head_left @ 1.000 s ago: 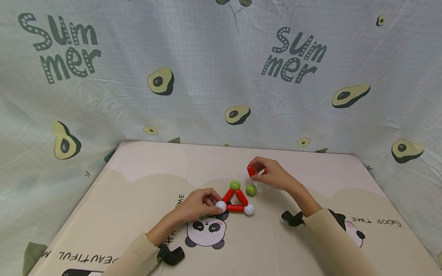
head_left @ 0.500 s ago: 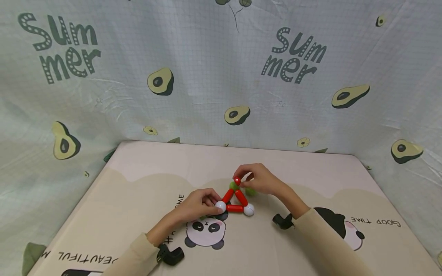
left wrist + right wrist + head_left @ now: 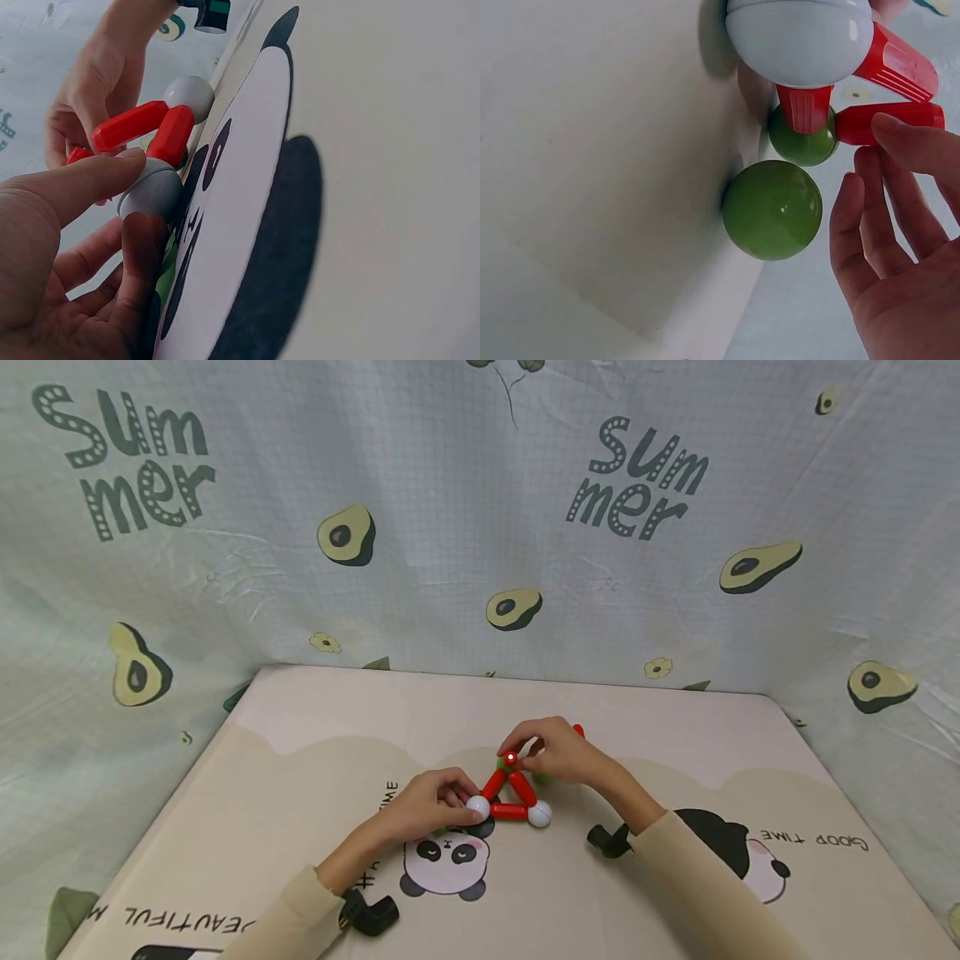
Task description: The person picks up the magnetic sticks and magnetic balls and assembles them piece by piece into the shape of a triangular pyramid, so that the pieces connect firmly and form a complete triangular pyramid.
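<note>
In the head view my left hand [image 3: 431, 802] grips a white ball [image 3: 478, 808], thumb and fingers on either side. Red rods join it to a second white ball [image 3: 539, 814] and a green ball [image 3: 501, 763] in a flat triangle. My right hand [image 3: 555, 752] pinches a red rod [image 3: 855, 125] by its far end; its near end meets that green ball [image 3: 802, 146] in the right wrist view. Another rod [image 3: 900, 64] juts from beside the nearer white ball [image 3: 799, 41]. A loose green ball [image 3: 772, 210] lies close by, partly behind my right hand in the head view.
A red piece [image 3: 578, 730] shows just beyond my right hand. The printed cloth [image 3: 337, 710] covers the table, and an avocado-patterned sheet [image 3: 420, 510] hangs behind its back edge. Black wrist mounts [image 3: 370, 914] sit on both arms.
My right hand has moved left and toward me, bringing its red rod from clear of the triangle onto the top green ball. My left hand keeps holding the white ball.
</note>
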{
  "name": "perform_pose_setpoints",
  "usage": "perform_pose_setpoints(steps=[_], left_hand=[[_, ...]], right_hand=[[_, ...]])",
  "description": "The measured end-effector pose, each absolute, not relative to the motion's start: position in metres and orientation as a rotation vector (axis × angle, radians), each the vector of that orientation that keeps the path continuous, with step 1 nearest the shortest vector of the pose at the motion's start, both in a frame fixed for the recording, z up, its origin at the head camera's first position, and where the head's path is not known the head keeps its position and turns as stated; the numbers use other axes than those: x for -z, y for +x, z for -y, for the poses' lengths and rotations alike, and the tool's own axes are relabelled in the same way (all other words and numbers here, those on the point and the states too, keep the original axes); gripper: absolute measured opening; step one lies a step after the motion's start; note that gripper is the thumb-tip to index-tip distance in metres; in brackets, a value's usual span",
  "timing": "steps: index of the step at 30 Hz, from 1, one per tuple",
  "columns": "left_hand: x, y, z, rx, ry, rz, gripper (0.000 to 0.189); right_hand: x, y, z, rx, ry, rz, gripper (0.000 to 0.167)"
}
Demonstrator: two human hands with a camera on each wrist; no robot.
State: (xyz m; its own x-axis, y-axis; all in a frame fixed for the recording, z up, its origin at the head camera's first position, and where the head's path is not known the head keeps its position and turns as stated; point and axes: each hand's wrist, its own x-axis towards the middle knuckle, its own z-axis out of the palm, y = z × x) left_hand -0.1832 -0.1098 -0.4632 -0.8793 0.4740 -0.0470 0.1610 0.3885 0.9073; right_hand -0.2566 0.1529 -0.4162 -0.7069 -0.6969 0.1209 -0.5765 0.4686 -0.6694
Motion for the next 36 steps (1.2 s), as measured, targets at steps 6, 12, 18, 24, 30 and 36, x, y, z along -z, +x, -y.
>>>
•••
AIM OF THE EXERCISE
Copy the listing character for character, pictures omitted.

EXERCISE RESPONSE
head_left @ 1.000 s ago: 
head_left @ 0.500 s ago: 
left wrist + right wrist + head_left @ now: 
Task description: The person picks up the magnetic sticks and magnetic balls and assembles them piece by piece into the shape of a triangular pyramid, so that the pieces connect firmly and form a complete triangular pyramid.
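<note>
In the head view my left hand [image 3: 431, 802] grips a white ball [image 3: 478, 808], thumb and fingers on either side. Red rods join it to a second white ball [image 3: 539, 814] and a green ball [image 3: 501, 763] in a flat triangle. My right hand [image 3: 555, 752] pinches a red rod [image 3: 855, 125] by its far end; its near end meets that green ball [image 3: 802, 146] in the right wrist view. Another rod [image 3: 900, 64] juts from beside the nearer white ball [image 3: 799, 41]. A loose green ball [image 3: 772, 210] lies close by, partly behind my right hand in the head view.
A red piece [image 3: 578, 730] shows just beyond my right hand. The printed cloth [image 3: 337, 710] covers the table, and an avocado-patterned sheet [image 3: 420, 510] hangs behind its back edge. Black wrist mounts [image 3: 370, 914] sit on both arms.
My right hand has moved left and toward me, bringing its red rod from clear of the triangle onto the top green ball. My left hand keeps holding the white ball.
</note>
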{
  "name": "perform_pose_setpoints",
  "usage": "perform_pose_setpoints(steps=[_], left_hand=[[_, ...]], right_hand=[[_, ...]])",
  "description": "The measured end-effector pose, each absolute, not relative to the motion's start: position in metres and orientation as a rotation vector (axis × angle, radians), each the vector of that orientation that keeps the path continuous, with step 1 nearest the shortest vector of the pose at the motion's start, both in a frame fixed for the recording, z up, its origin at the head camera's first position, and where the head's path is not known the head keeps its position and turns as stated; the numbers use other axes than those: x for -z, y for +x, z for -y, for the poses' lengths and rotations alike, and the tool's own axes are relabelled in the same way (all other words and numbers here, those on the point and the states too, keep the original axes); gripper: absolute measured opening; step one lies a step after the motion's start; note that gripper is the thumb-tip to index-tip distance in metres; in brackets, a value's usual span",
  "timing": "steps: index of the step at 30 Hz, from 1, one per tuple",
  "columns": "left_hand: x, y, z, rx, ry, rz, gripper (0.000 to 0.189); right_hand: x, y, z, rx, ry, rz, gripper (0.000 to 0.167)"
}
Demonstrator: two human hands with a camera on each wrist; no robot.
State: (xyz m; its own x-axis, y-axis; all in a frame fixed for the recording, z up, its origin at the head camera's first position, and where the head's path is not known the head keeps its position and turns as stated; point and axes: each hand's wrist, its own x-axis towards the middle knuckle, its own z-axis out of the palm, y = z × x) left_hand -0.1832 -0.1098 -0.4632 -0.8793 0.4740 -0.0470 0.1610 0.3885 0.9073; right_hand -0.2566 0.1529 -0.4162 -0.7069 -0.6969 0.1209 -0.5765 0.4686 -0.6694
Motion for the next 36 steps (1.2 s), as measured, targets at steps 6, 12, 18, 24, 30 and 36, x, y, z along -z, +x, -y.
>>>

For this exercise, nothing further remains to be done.